Dabei wird die wichtigste Frage gar nicht untersucht, nämlich welche und wie viele Personen überhaupt eine Chance haben, eine Stelle zu finden. Professor Schaltegger nimmt an, dass jeder, der eine Stelle sucht auch eine findet. Im Ökonomenjargon schreibt er: „.In dieser Studie wird implizit davon ausgegangen, dass eine passende Nachfrage sowie ein funktionierendes Matching vorhanden sind.“ Dabei weist sogar der Überblick über den Forschungsstand in der Langfassung der Studie darauf hin, dass fast nur bessere Kinderbetreuungsangebote (Frauen) und eine Verbesserung der Lage bei den älteren Arbeitnehmenden dazu führen, dass mehr Personen arbeiten würden (S. 19). IV-Bezüger und Sozialhilfeabhängige haben viel schlechtere Chancen eine Stelle zu finden.

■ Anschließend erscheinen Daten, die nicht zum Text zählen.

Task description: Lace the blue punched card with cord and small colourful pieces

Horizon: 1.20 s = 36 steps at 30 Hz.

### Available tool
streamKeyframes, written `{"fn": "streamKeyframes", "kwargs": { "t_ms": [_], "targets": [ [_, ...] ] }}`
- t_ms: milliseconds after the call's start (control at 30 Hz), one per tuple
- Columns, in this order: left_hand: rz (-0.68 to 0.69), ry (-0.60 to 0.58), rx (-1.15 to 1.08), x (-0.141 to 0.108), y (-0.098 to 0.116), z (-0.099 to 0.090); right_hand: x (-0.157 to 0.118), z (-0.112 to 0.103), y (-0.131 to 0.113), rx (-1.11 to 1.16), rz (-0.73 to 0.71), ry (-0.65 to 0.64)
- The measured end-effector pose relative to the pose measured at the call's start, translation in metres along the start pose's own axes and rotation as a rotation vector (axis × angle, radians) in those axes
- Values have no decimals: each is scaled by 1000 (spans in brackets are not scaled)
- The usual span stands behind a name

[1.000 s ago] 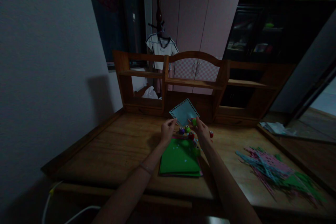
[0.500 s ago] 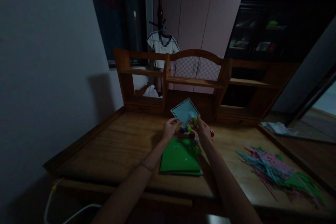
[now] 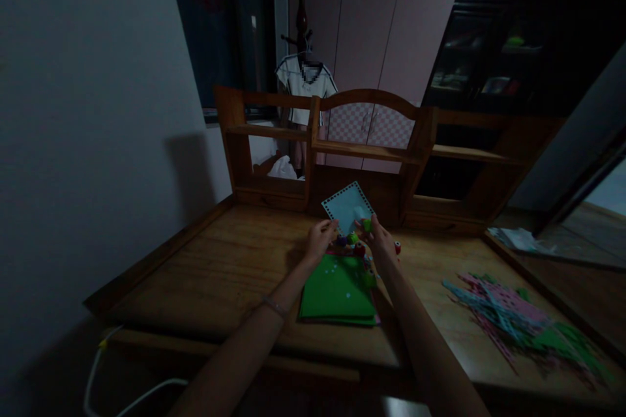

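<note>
My left hand has its fingers pinched together near the lower left edge of a light blue sheet with a row of holes along its edges; what the fingertips hold is too small to name. My right hand grips a small green piece at the sheet's lower right. Between the hands sit a purple piece, a green piece with an eye-like dot and a red one. Below them lies a stack of green sheets with small pale bits on top.
A pile of pink, blue and green strips lies on the right of the wooden table. A red piece is just right of my right hand. The wooden shelf unit stands along the back edge.
The view has shifted slightly. Both hands keep nearly the same pose, and the green piece is still in my right hand.
</note>
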<state>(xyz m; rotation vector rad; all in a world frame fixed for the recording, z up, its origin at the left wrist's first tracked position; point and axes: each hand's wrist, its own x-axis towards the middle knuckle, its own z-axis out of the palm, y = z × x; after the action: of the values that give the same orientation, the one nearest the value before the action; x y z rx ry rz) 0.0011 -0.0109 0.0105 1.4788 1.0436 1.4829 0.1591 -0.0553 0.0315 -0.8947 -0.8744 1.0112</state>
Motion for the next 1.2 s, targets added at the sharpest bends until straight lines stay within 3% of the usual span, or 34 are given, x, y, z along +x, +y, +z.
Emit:
{"fn": "streamKeyframes", "kwargs": {
  "t_ms": [267,467,700,1067,1200],
  "targets": [
    [247,5,261,-3,5,-2,2,1,0,-14,1,1],
    [113,-57,298,-3,-4,1,-2,4,-2,-41,27,5],
    [170,35,275,-3,-1,-1,-4,0,-5,-156,-86,7],
    [216,88,151,-5,11,-3,0,7,-3,-33,95,-67],
    [187,167,116,-6,15,-6,-1,8,0,-65,124,-167]
  ]
}}
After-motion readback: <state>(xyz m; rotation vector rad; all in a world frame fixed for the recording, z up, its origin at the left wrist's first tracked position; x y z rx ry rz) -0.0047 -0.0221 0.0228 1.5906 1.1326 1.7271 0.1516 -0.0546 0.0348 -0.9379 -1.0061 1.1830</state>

Jeder weiss, dass die Bedarfsleistungen heute so tief sind, dass sie - wenn überhaupt – nur gerade zum Überleben reichen. Ein aktives gesellschaftliches Leben ist damit kaum mehr möglich. Um „Arbeitsanreize“ zu schaffen, müsste - wenn schon - beim Lohn angesetzt werden. Die neuere Forschung zeigt, dass in gewissen Tieflohnbranchen marktmächtige Arbeitgeber die Löhne drücken. In diesem Blog finden sich verschiedene Artikel dazu. In Deutschland ist das beispielsweise im Detailhandel der Fall. Für die Schweiz gibt es keine entsprechende Studie. Es würde aber nicht überraschen, wenn sie zum gleichen Schluss käme. Die beste sozialpolitische Massnahme wäre daher die Einführung von Mindestlöhnen, wie das der Kanton Neuenburg gemacht hat. Oder mehr Gesamtarbeitsverträge mit guten Mindestlöhnen. Beispielsweise im Detailhandel. Doch beide Massnahmen werden von Bundesrat Schneider-Ammann und seinen Leuten heftig bekämpft. So haben sie sogar die tiefen Mindestlöhne für den Gesamtarbeitsvertrag der Tankstellenshops im Tessin gestrichen (3'600 Fr.). Diese seien zu hoch! Lieber machen sie Stimmung gegen die Ärmsten, als dass sie die Arbeitgeber zwingen würden, ihre soziale Verantwortung wahr zu nehmen.